I stood up and opened the first of them, removing a bra. It was old and worn thin, and the writing on the label had been bleached off after many washings. It was a small size. The second bag held the deceased’s panties. Like the bra, they were a dingy shade of off-white, from age and repeated cycles of laundering. The third bag contained a pair of women’s slacks, size 6, poorly made of a coarse plaid wool. They were worn around the bottom of the pant legs and had pilling all over the seat. The brand name was that of one of the cheap mailorder companies.

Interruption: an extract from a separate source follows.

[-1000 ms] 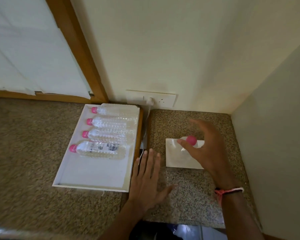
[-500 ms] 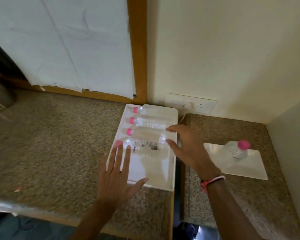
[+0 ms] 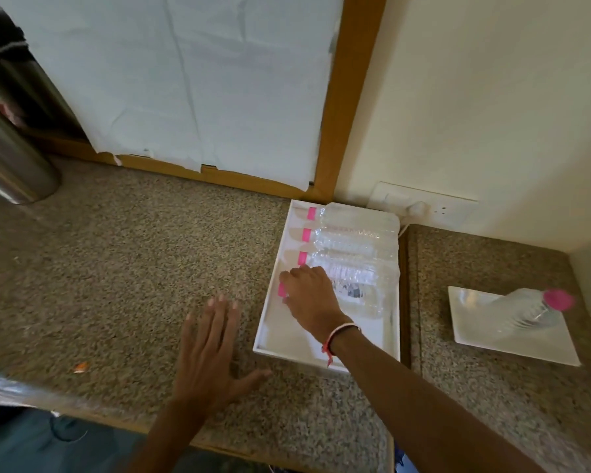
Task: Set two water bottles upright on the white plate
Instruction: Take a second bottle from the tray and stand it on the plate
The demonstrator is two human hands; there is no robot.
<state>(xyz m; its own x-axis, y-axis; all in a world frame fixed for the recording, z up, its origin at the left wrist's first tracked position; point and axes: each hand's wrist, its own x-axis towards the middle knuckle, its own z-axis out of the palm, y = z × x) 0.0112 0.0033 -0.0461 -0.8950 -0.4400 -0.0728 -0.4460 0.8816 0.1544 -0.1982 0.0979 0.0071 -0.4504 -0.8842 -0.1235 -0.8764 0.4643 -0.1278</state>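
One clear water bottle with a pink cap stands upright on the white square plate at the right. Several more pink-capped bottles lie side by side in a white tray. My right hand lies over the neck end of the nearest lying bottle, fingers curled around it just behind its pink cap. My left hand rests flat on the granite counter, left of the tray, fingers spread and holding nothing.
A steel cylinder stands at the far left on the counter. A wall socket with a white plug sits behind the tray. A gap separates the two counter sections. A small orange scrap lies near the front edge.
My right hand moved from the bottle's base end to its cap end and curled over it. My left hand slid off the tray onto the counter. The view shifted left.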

The fourth bag held a woman’s crewneck sweater.
“What’s so fascinating, Coop?”
“It doesn’t belong to the same shopper who bought the other pieces.”
“How come?”
“First of all, it’s cashmere. It’s also not her size.” I held the sweater up to examine it. It was much larger than the small-boned Grooten would have worn.
“Third, the label is one of the most expensive shops on Madison Avenue. Where’s your Polaroid?”